Friday, March 18th, 2005

From Hit by iPod and Satellite, Radio Tries New Tune: Play More Songs:

Previously, like most stations, 105.1 let computer scheduling programs pick the songs from a library of 300-400 titles, with the same 30-40 songs playing most of the time. Now the station is going against the grain of the past two decades in radio, more than tripling the number of song titles played on any given day. With more than 1,200 songs on the playlist, most songs get played only once every few days, rather than several times a day. Program director Mike O’Reilly and his assistants handpick the music and the order in which they are played.
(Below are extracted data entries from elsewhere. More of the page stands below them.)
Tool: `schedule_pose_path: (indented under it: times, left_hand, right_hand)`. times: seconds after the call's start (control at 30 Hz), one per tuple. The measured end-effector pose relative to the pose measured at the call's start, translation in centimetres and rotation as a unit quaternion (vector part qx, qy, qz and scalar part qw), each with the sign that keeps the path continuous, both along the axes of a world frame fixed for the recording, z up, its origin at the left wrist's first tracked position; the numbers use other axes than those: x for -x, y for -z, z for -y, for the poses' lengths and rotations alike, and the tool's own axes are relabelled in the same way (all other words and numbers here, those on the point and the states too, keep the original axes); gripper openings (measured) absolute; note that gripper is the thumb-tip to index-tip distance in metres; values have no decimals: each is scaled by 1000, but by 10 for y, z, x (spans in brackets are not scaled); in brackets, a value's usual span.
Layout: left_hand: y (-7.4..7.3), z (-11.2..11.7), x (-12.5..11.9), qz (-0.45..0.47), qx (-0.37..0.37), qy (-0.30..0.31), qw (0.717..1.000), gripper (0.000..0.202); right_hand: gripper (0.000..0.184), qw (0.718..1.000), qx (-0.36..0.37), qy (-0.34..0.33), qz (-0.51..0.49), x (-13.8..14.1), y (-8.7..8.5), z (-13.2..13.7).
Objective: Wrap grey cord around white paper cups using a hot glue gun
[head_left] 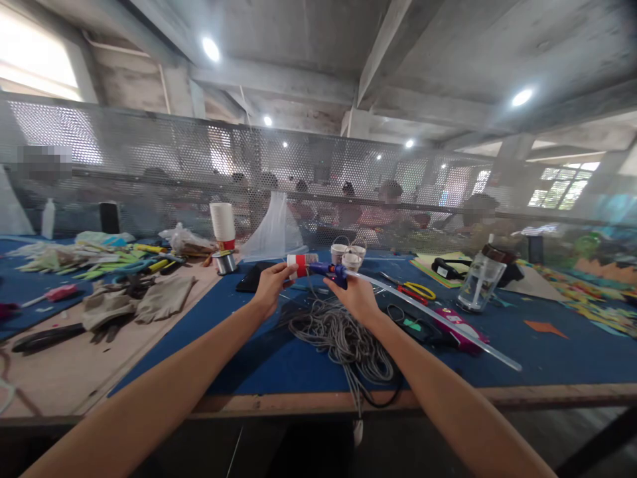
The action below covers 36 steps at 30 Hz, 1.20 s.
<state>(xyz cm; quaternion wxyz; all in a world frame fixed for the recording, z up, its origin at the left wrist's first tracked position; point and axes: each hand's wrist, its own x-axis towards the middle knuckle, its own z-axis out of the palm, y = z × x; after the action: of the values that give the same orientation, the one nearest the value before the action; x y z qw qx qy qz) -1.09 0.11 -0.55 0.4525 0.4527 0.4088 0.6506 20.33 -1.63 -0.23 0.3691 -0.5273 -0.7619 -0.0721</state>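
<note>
My left hand (273,284) is closed on a small red and white cylinder (300,263), held above the blue tabletop (239,345). My right hand (354,294) grips a blue glue gun (332,271) whose nozzle points left at the cylinder's end. A long clear stick (438,317) trails from the gun's back toward the right, over the table. A tangle of grey cord (343,338) lies just below both hands and hangs over the front edge.
Gloves (142,302), a black tool and green scraps lie on the left board. Stacked paper cups (222,226), a wire spool (225,261), small cups (348,253), yellow-handled scissors (413,289), a pink box (460,328) and a glass jar (478,280) surround the work spot. A perforated metal screen (149,159) fences the back; people sit behind it.
</note>
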Motion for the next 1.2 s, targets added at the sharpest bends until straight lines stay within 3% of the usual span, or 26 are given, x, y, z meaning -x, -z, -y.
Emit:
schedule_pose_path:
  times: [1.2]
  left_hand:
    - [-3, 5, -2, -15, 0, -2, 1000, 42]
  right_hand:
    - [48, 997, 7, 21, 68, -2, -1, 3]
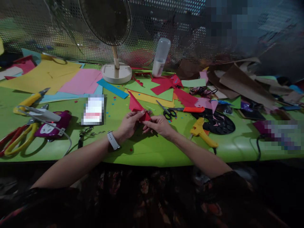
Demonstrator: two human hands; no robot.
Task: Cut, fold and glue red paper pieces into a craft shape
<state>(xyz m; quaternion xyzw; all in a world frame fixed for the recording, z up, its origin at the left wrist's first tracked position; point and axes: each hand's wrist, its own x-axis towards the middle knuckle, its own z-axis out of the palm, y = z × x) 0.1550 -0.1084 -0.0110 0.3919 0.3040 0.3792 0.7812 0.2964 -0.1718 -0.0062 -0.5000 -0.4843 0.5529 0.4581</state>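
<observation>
A folded piece of red paper [135, 103] is held just above the green table, its pointed end up and to the left. My left hand [130, 125], with a pale watch band on the wrist, pinches the paper between thumb and fingers. From the other side my right hand [160, 126] grips the paper's lower right part with thumb and fingertips. Fingers cover some of the folds. Just beyond my right hand lie small black-handled scissors [169, 113] and an orange-handled cutter [193, 109]. A yellow glue gun [203, 133] rests to the right, on a black palette-like tray [225, 124].
A white fan [116, 72] and a clear bottle [160, 58] stand at the back. Coloured paper sheets [45, 74] lie left, brown paper [244, 82] right. A phone [93, 109], purple power socket [53, 125] and large scissors [22, 139] are on the left.
</observation>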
‘It’s all about train wrecks,’ Mr. O’Reilly says, using radio terminology for two unlikely songs played back-to-back. ‘If you hear MC Hammer go into the Steve Miller Band, I’ve done my job.’ Indeed, the station boasts that it might play a grunge rock anthem by Nirvana alongside a disco hit by K.C. and the Sunshine Band — the kind of serendipitous combination offered by an iPod.

So, they’re moving away from computerized scheduling to hand-picked playlists in order to emulate the randomness of an iPod. Fortunately, my ironometer goes to 11.

A little history:

Doomsayers predicted radio’s demise back in the 1950s, when television became widely available and long-playing records made listening to music on record players easy. But the industry adapted to competition from television dramas by cutting many of its own dramas and playing more music. And it turned out people who bought LPs didn’t stop listening to radio broadcasts. Once the 1960s hit and the invention of the transistor made receivers small and portable, radio boomed again.

When FM and stereo sound started to take off in the 1970s, conventional wisdom held that AM radio was finished. Instead, it became the home for talk radio, while music stations migrated to the FM dial. Radio overcame another perceived threat in the 1980s, when Sony Inc.’s popular Walkman became the first device to make custom-selected music truly portable.